In one photograph, a negative image of a manikin (from Museo del Costume, Palazzo Pitti), seen from the back and displaying an early 19th-century dress of great delicacy, is juxtaposed with a positive image of a real, contemporary woman in a sequined shift, seen from the front. Both are cropped at the knees and shoulders, hence immobilized and sightless. The mismatched images of the two women, facing each other (and us) across more than a century, form a metaphorical figure of dazzling complexity. The reflective quality of the sequins, as aggressively enticing as the fragile antique dress is modestly alluring; the melting grace of the floral border; and, not least, the paradoxical composition, in which the primary figures are both side-by-side (in the image) and face-to-face (following the logic of their relative positions), all augment the symbolic complications. As Max Kozloff has written of the fluid disjunctions Woodman favors, "A body is in two places at once, or causes uncertainty about its being anywhere at all, other than in the mind."1

Other features of Woodman's current practice help shape the work's meaning. The camera obscura, as he uses it, produces a very shallow depth of field, and the still life subjects are often similarly constricted. Taped to sheets of glass, or pinned to wooden boards, or held in place with string or rubber bands, or arranged on shallow ledges, the imagery's constituent parts, as photographed, seem to slip just forward and behind the image surface. The prints, moreover, are themselves often sufficiently large and rough around the edges (Woodman prefers to show them untrimmed and unframed) that they achieve a kind of independent physical presence, counteracting the refinement of the imagery with considerable material toughness. Woodman arrived at photography after thirty years of painting, nearly all of it abstract and much of it structured in such a way that he came to be identified with the Pattern and Decoration painters of the 1970s and '80s. He also acknowledges an affinity with such 19th-Century American realists as John Peto, whose trompe l'oeil still life paintings often share the spatial restrictions of Woodman's images. "A lifetime as a painter has left me comfortable composing things in a very shallow space," Woodman says.

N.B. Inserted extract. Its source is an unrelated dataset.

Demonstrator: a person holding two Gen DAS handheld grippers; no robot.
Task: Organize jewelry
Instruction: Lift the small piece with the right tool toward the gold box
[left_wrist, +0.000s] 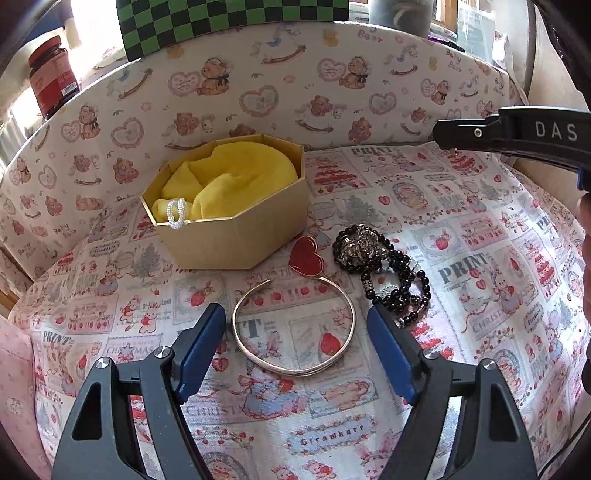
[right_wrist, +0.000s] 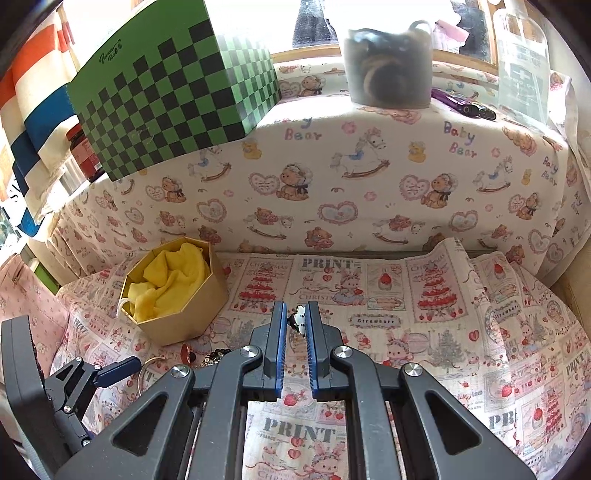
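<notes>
Gold octagonal box (left_wrist: 229, 236), lid off, holds crumpled yellow cloth (left_wrist: 236, 177); a white beaded loop (left_wrist: 177, 214) hangs over its front rim. Just right of the box front, a red heart-shaped piece (left_wrist: 306, 256) with gold edge lies flat. Open rose-gold bangle (left_wrist: 295, 328) lies flat below it, gap facing the heart. Black bead strand (left_wrist: 384, 269) with metallic charm lies heaped right of the heart. Small black-and-white item (right_wrist: 297, 319) sits pinched between blue pads, raised off the cloth.

Gold box (left_wrist: 236, 236), yellow cloth (left_wrist: 236, 177); red heart (left_wrist: 306, 256); black beads (left_wrist: 399, 280).
</notes>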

The photographs made with conventional equipment that preceded Woodman's work with the camera obscura were closer to his paintings in their relatively tight, fixed structures. While that degree of control clearly appeals to Woodman, serendipity is a favored aspect of the current work; because the camera obscura has no viewfinder, he doesn't know what he's got until the print is developed. Paradoxically, one of the surprises of these images is their preternatural clarity. Big photographs are currently much in vogue, so viewers are accustomed to their logic: whatever their technical accomplishment, they generally lose resolution the closer the viewer gets. Woodman's big photographs, by contrast, are made without negatives and in consequence have no grain, so increasing proximity yields progressive levels of detail. Since the distance of the still life objects from the camera's lens determines their apparent size, some objects, including many of the flowers that appear in abundance, become greatly enlarged in the final prints. In these instances, the level of detail seems unearthly, and the more confoundingly spectral for being in the negative. On the other hand, where photographs have been re-photographed, graininess is sometimes exaggerated. And some of the subject photos were taken or printed to be exceedingly blurry in the first place, all of which only enhances the comparative brilliance and delicacy of those details taken directly from life.

Relative degrees of clarity also become increments of meaning. For instance, in The Rape of Europa, the rubber bands and thread holding the still life material in place are razor sharp, each frayed strand of thread clearly visible. The sculpture that is the re-photographed image's subject is clear, if a bit grainy, and a cameo portrait of a woman wearing a lace mantilla is fairly crisp. But there is a third woman, who alone seems to reside in the modern world. She is very blurry, as if thrusting herself forward into our time and place - too close to resolve, too familiar for us to see her clearly. Most of Woodman's camera obscura photographs are oriented vertically, but this is a horizontal composition, in which such violations of spatial protocol seem the more pronounced. "The vertical format allows for more graceful recession in space," Woodman says. "Horizontals are more aggressive." Sometimes, spatial aggression is indistinguishable from grace, as when a female dancer pushes away from the camera with one arm, which becomes blurred and radically foreshortened, the vigorous, even violent act producing a gesture that seems elegant as a bird's wing.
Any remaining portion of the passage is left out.